Setelah selesai instalasi sebuah computer virtual maka, halaman pertama virtualbox sekarang sudah berbeda dengan yang sebelumnya. Yaitu sudah muncul sebuah computer virtual dengan nama linux yang siap untuk dijalankan. Namun untuk proses instalasi, kita memerlukan beberapa settingan terhadap computer virtual yang kita buat. Pertama, klik star lalu pilih backtrack yang disimpan dalam file anda yang berformat iso. Saat Backtrack dijalankan dan keluar tampilan menu, maka pilih menu paling atas yaitu Default Boot Text Mode lalu enter dan tunggu beberapa saat dan login dengan “startx” lalu tekan enter.

 

Backtrack telah dapat dijalankan dengan live cd, jika ingin menginstalnya dalam virtual box cukup pilih menu Install Backtrak yang ada di desktop dan ikuti tahapan instalasinya.

 

Setting IP Address

Melakukan setting IP address pada backtrack di virtual box dan IP address di Sistem operasi Induk misalkan Windows 7 agar saling terkoneksi. Untuk Setting IP Address pada Backtrack:

  1. Jalankan aplikasi virtual box pilih menu setting, kemudian network, lalu pilih bridge adapter lalu ok.
  2. Jalankan Backtrack di virtual box, jika saat pengaturan Network Backtrack sedang dijalankan lakukan restart pada backtrack setelah setting network dilakukan.
  3. Untuk setting IP address di Backtrack, Jalankan terminal kemudian ketikkan

#ifconfig eth0 192.168.3.9 netmask 225.255.255.0, lalu tekan Enter

N/B : 192.168.3.9

(IP address yang  digunakan untuk IP address backtrak ketika praktikum)

Untuk melihat hasil ketik “ifconfig” lalu tekan Enter.

 

 

 

Setting IP address di Windows 7 :

1. Masuk ke Control Panel dan pilih Network, internet, dan Sharing center

2. Pilih Change adapter setting dan klik kanan pada Wireless Network Connection pilih properties.

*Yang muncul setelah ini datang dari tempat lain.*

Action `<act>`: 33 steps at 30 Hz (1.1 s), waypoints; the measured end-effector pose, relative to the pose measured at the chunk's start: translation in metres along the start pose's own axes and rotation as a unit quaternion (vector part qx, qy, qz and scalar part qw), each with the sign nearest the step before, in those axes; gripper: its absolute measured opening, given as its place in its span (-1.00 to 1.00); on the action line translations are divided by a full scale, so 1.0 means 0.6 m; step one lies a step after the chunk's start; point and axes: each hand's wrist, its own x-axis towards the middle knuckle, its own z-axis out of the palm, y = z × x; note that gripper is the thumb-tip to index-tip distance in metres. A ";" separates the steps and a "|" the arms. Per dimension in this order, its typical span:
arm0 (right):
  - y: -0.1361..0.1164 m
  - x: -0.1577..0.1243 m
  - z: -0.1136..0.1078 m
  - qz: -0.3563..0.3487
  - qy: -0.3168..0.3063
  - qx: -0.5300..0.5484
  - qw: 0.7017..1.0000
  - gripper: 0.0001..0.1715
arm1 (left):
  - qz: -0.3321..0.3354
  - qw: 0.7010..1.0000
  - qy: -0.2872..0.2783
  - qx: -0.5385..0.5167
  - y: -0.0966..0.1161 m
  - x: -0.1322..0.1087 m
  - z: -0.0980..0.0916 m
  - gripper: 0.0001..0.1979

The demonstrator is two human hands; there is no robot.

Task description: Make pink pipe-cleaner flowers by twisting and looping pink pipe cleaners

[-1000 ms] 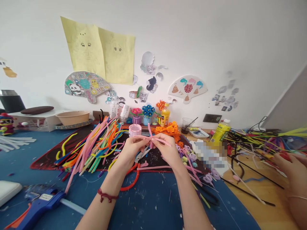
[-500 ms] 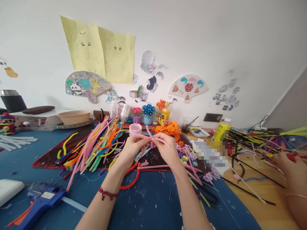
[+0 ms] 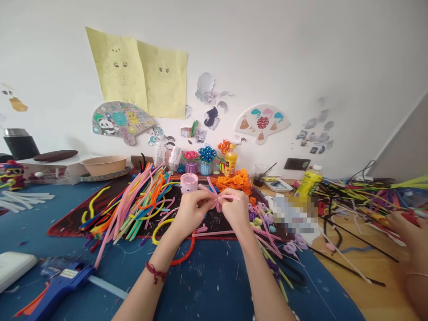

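Observation:
Pink pipe cleaners (image 3: 219, 206) cross at one middle point, with their loose ends sticking out up, left and right. My left hand (image 3: 192, 211) pinches them on one side. On the other side my right hand (image 3: 236, 210) is closed on them, its fingertips nearly meeting those of the left. Just behind the hands stands a small pink-rimmed pot (image 3: 189, 183). Under my left forearm curves a red-orange pipe cleaner (image 3: 189, 254), and a yellow one (image 3: 157, 229) loops beside it.
A heap of coloured pipe cleaners (image 3: 133, 205) lies left on the dark mat (image 3: 72, 223). A blue glue gun (image 3: 67, 283) rests front left. Orange pipe-cleaner pieces (image 3: 236, 180) and a yellow bottle (image 3: 308, 182) are to the right. Another person's hand (image 3: 409, 232) works at the right edge.
Both hands have shifted slightly right and down, still holding the pink pipe cleaners, whose ends now point differently. The scissor blades seen beneath the hands before are now hidden.

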 end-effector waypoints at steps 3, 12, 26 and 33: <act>0.004 0.002 -0.004 0.042 -0.011 0.009 0.999 -0.82 | 0.165 0.966 -0.066 0.189 0.002 -0.005 -0.004 -0.73; -0.002 0.007 -0.009 -0.075 0.017 0.015 0.997 -0.85 | 0.013 0.990 0.055 0.126 0.000 -0.002 0.013 -0.75; 0.001 -0.007 0.006 -0.276 0.062 -0.052 0.958 -0.77 | -0.199 0.907 0.074 -0.364 0.010 -0.003 0.027 -0.74; -0.004 -0.005 0.001 -0.108 0.047 -0.034 0.992 -0.82 | 0.209 0.942 0.043 0.258 0.006 -0.012 0.015 -0.72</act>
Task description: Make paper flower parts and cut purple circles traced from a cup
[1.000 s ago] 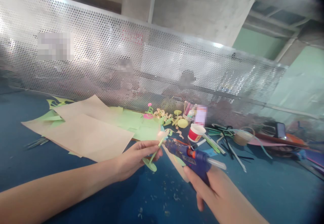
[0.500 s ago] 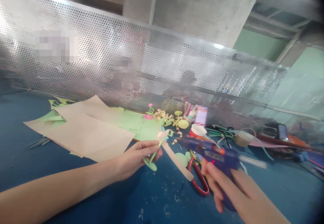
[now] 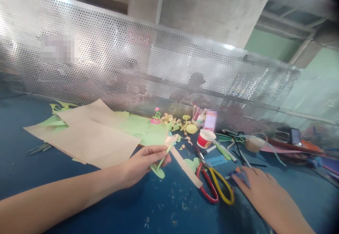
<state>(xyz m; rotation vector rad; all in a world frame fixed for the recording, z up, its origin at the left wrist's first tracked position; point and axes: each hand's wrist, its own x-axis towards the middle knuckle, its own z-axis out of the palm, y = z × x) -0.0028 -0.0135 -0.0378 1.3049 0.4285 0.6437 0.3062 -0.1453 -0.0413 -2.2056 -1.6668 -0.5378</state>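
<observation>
My left hand (image 3: pixel 143 161) is closed in a pinch on a small paper flower (image 3: pixel 162 159) with a thin green stem, a green leaf base and a pale pink top, held just above the blue table (image 3: pixel 79 205). My right hand (image 3: pixel 262 191) lies low on the table at the right, its fingers curled over a blue glue gun (image 3: pixel 242 175) that is mostly hidden beneath them. Scissors (image 3: pixel 214 188) with one red and one yellow handle lie between my two hands. A brown paper strip (image 3: pixel 185 167) lies beside the flower.
Brown paper sheets (image 3: pixel 90 138) and green paper (image 3: pixel 137 126) cover the left middle. A red and white cup (image 3: pixel 205 138), paper scraps, sticks and a tape roll (image 3: pixel 254 144) crowd the back right. A perforated metal screen (image 3: pixel 159 68) closes the far edge.
My right hand drew the glue gun away from the flower, moved right and came down onto the table, which uncovered the scissors. My left hand kept the flower still.
</observation>
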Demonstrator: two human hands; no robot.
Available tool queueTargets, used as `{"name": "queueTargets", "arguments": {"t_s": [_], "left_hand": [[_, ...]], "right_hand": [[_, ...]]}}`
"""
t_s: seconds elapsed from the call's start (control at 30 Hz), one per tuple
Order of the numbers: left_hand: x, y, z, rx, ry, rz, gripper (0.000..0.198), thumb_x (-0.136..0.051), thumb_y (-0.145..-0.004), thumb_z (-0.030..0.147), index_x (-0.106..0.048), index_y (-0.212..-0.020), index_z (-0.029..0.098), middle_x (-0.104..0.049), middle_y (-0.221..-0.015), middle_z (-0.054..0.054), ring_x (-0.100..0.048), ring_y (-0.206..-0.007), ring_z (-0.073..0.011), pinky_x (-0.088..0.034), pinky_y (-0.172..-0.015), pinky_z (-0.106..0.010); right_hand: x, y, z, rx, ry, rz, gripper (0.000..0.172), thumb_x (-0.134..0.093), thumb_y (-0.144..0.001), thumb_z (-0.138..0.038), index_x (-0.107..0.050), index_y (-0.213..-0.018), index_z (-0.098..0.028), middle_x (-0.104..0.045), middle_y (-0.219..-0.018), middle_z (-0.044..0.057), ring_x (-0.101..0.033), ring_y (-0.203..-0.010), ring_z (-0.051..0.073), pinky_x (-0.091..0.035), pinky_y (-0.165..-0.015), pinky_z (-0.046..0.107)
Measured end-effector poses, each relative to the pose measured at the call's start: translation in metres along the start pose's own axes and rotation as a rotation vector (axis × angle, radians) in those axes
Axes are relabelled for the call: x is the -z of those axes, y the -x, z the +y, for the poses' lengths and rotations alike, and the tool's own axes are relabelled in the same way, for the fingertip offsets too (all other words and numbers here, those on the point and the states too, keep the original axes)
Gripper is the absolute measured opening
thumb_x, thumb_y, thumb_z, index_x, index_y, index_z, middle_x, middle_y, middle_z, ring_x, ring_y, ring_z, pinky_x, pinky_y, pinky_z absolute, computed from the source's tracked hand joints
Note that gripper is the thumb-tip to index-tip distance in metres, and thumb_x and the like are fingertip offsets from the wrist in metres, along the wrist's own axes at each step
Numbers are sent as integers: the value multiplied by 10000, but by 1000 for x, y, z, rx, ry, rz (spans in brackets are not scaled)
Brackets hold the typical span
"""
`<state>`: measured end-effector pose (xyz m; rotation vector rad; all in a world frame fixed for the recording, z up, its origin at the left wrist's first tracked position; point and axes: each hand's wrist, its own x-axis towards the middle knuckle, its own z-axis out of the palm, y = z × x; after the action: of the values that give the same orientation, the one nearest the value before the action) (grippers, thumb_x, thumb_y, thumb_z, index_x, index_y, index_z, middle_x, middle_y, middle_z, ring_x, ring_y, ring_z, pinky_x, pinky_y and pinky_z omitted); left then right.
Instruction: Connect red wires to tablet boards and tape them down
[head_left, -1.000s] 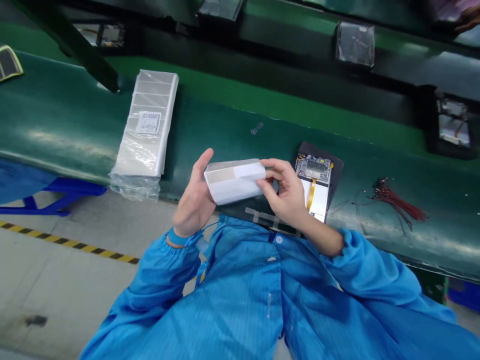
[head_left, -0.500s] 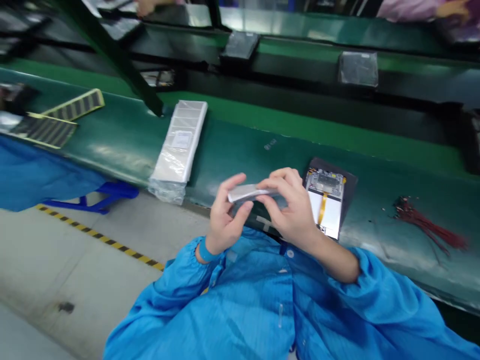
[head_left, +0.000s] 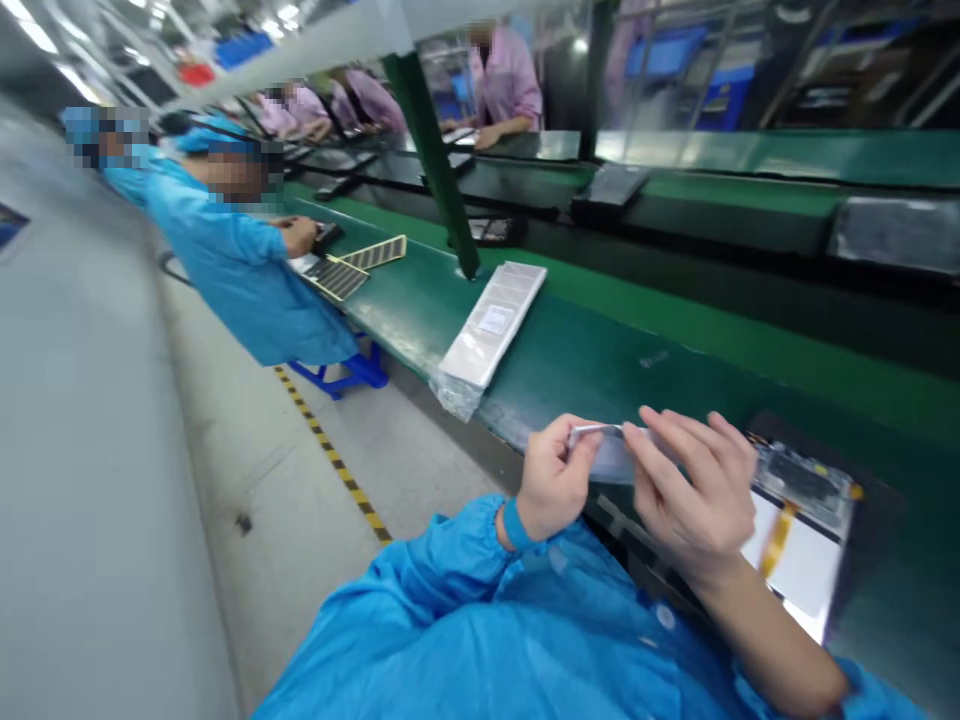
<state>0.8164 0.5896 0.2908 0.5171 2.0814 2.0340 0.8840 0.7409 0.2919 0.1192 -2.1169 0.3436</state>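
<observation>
My left hand (head_left: 556,475) pinches the left end of a thin pale flat piece (head_left: 613,462), thumb in front and fingers bent behind. A blue band circles that wrist. My right hand (head_left: 694,480) is at the piece's other end, its index fingertip on the upper edge and the other fingers raised and apart; the thumb is hidden. The piece is held above the bench's near edge, its face slightly see-through. To the right of my right hand lies an opened tablet-like device (head_left: 799,540), with a circuit board, an orange ribbon cable and white panels, on a dark sheet.
A plastic-wrapped stack of pale panels (head_left: 495,325) lies on the green bench (head_left: 600,350) beside a green post (head_left: 435,165). Striped strips (head_left: 375,252) lie farther left, near a co-worker in blue (head_left: 225,250). Wrapped dark packages (head_left: 896,232) rest on the line behind.
The view has swung left and up, bringing co-workers into sight. My left fingers have closed more tightly on the piece, while several right fingers have lifted and straightened.
</observation>
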Motion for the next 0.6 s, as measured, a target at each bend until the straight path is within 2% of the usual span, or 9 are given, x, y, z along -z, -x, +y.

3. Pilih TCP/IP v4 lalu klik properties

4. Lalu ketik :

Ip address : 192.168.3.10 (contoh pada saat praktikum)

Netmask : 255.255.255.0 Lalu OK

 

 

Untuk memastikan apakah jaring sudah terkoneksi antara Backtrack yang ada di VirtualBox dengan Window 7 adalah sebagai berikut ini:  Jalankan terminal Backtrack dan ketik ping 192.168.3.10 lalu enter.